Feuchtigkeits- und H₂S-Management
Biogas enthält Feuchtigkeit und Schwefelwasserstoff. Ohne kontrollierte Kühlung kondensieren diese unvorhersehbar zu korrosiven Flüssigkeiten, die Rohrleitungen, Kompressorinnenteile und nachgeschaltete Komponenten beschädigen. Eine präzise Kühlung stabilisiert die Taupunkte und sorgt so für einen reineren, stabileren Gasstrom, der die Anlagen entlang der gesamten Prozesskette schützt.
Temperaturstabilität von Kompressoren und KWK-Anlagen
Kompressoren sind unregelmäßigen Einlasstemperaturen, Schwankungen der Umgebungstemperatur und Lastschwankungen ausgesetzt. Eine Überhitzung führt zu häufigen Alarmen, einem verminderten Wirkungsgrad und vorzeitigem Verschleiß. Auch KWK-Motoren sind auf eine konstante Einlassgastemperatur angewiesen, um eine stabile Verbrennung und eine konstante elektrische Leistung zu gewährleisten. Schon geringe Abweichungen beeinträchtigen die Effizienz und erhöhen die Belastung der Bauteile.

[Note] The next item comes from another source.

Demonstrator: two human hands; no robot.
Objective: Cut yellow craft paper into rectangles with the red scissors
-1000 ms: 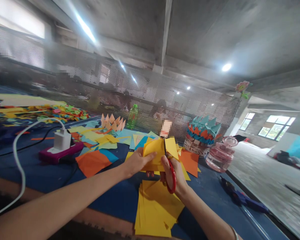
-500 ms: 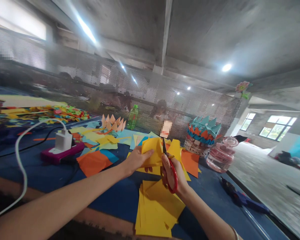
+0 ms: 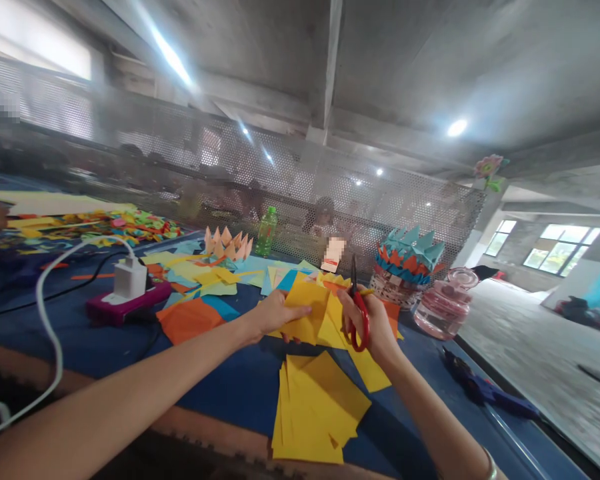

Modernisierung von Geräten: Temperaturempfindlichkeit
Membran-, PSA- und Adsorptionssysteme arbeiten nur innerhalb enger Temperaturbereiche effizient. Bei Kühlungsabweichungen stellen die Betreiber eine verstärkte Verschmutzung, höhere Druckverluste und Schwankungen in der Biomethanreinheit fest. Eine leistungsstarke Kühlung gewährleistet eine gleichbleibende Trennleistung, reduziert die Reinigungszyklen und schützt teure Aufrüstungskomponenten.